The Life of Pablo
7.1
The Life of Pablo

Album de Kanye West (2016)

Le dernier album de Kanye West est pour moi l’occasion de parler de cet artiste que j’aime.


Kanye West, tout le monde en parle, tout le monde le connaît, tout le monde sait avec quelle bimbo il est marié, avec quel mauvais goût il a nommé sa fille, avec quelle arrogance il se considère, etc. tout cela dressant un portrait bien négatif du personnage.

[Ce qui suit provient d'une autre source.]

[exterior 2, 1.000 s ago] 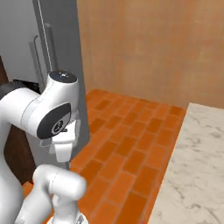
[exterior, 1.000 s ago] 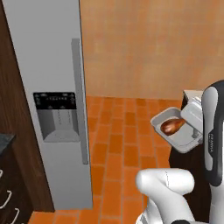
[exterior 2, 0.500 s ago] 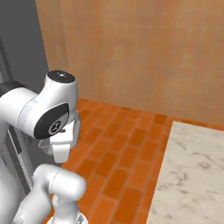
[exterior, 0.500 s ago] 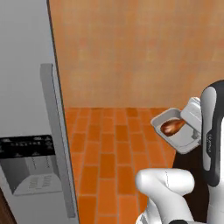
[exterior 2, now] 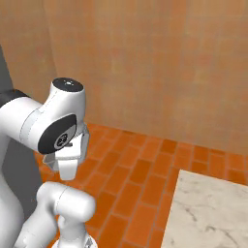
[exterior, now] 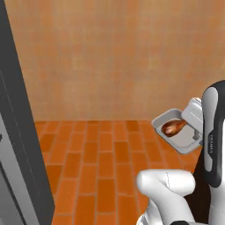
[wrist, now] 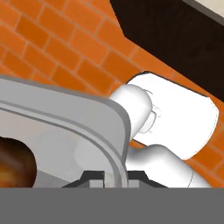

Mais pourtant on continue à parler de lui – on pourrait dire, les magazines people en parlent, c’est normal ; mais non, tout le monde en parle : Slate, Les Inrocks’, les médias « sérieux » – au moins un peu... Il faut donc croire que Kanye West est beaucoup plus qu’un guignol et que sa musique vaut peut-être davantage que ce que l’homme paraît valoir lui-même – paraît.


La musique de Kanye West, c’est le hip-hop, et peut-être que pour parler de son dernier disque, il faut parler de ce qu’est le hip-hop tout entier. Le hip-hop, c’est le dernier avatar de la musique de la rue. Les artistes de hip-hop sont aujourd’hui les – seuls ? – artistes de la culture illégitime, celle qui n’a pas voix au chapitre dans la classe dominante, et qui est brandie comme un étendard par les exclus de la société, et notamment par les immigrés, et notamment par les noirs américains. Kanye West est un noir américain, bien sûr, mais ce n’est pas tout à fait l’archétype du rappeur : il vient de la classe moyenne – mère prof – et il n’a grandi ni à NY, ni à LA. La particularité de sa trajectoire fait la particularité de son rap : il ne narre pas le quotidien des ghettos, les guerres de gang ou les fins de mois difficiles ; en définitive, la seule chose qui relie West à la culture hip-hop tient dans sa couleur, et c’est pourquoi il la met toujours en avant – avec en point d’orgue le rageux New Slaves sur Yeezus (album très « noir » : Black Skinhead, Blood on the Leaves, etc.) – la « négritude » de Kanye West, c’est sa légitimité de rappeur, qui se pose en héritier d’une culture noire pétrie d’esclavage et de religion. On ne s’étonnera donc pas qu’il soit obsédé par Dieu. Les titres sont éloquents : Jesus Walks, Touch the Sky, le fameux I Am a God, jusqu’à cet album « gospel » qu’est The Life of Pablo.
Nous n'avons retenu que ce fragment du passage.